### TASK DESCRIPTION:
The answer is all of the data, repeated exactly.

### DATA FOR THIS EXERCISE:
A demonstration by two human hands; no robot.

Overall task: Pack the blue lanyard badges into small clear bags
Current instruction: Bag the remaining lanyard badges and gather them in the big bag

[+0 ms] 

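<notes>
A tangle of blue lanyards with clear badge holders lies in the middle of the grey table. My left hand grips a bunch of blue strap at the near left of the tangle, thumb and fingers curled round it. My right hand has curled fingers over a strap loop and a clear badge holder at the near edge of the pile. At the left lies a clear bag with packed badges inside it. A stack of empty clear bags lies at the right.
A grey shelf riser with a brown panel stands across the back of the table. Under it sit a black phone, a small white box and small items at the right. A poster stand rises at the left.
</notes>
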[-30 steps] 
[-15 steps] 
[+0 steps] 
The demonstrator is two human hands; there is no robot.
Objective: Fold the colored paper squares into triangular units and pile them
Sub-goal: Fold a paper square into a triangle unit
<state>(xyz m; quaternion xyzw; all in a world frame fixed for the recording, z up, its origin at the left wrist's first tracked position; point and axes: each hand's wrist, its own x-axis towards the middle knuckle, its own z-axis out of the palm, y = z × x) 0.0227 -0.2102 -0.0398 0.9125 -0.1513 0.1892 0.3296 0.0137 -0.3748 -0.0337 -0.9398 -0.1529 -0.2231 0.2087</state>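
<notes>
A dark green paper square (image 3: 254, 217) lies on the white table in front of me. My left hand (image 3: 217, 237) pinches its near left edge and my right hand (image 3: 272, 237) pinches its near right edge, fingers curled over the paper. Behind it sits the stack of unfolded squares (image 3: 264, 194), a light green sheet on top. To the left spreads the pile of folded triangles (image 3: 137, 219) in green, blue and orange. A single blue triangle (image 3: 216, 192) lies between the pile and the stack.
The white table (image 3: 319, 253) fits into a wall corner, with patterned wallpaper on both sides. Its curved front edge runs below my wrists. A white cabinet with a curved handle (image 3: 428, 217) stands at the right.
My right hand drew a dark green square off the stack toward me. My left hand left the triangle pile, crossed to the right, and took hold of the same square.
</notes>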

### RESULT FOR THIS TASK:
A demonstration by two human hands; no robot.

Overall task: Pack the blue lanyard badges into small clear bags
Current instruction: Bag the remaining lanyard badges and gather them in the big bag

[+0 ms] 

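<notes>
A tangle of blue lanyards with clear badge holders lies in the middle of the grey table. My left hand grips a bunch of blue strap at the near left of the tangle, thumb and fingers curled round it. My right hand has curled fingers over a strap loop and a clear badge holder at the near edge of the pile. At the left lies a clear bag with packed badges inside it. A stack of empty clear bags lies at the right.
A grey shelf riser with a brown panel stands across the back of the table. Under it sit a black phone, a small white box and small items at the right. A poster stand rises at the left.
</notes>
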[-30 steps] 
[-15 steps] 
[+0 steps] 
The demonstrator is two human hands; there is no robot.
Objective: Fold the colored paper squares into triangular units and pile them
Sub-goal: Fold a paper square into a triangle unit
<state>(xyz m; quaternion xyzw; all in a world frame fixed for the recording, z up, its origin at the left wrist's first tracked position; point and axes: each hand's wrist, its own x-axis towards the middle knuckle, its own z-axis out of the palm, y = z × x) 0.0227 -0.2102 -0.0398 0.9125 -0.1513 0.1892 0.3296 0.0137 -0.3748 -0.0337 -0.9398 -0.1529 -0.2231 0.2087</state>
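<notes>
A dark green paper square (image 3: 254, 217) lies on the white table in front of me. My left hand (image 3: 217, 237) pinches its near left edge and my right hand (image 3: 272, 237) pinches its near right edge, fingers curled over the paper. Behind it sits the stack of unfolded squares (image 3: 264, 194), a light green sheet on top. To the left spreads the pile of folded triangles (image 3: 137, 219) in green, blue and orange. A single blue triangle (image 3: 216, 192) lies between the pile and the stack.
The white table (image 3: 319, 253) fits into a wall corner, with patterned wallpaper on both sides. Its curved front edge runs below my wrists. A white cabinet with a curved handle (image 3: 428, 217) stands at the right.
My right hand drew a dark green square off the stack toward me. My left hand left the triangle pile, crossed to the right, and took hold of the same square.
</notes>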

The answer is complete, and the exercise is done.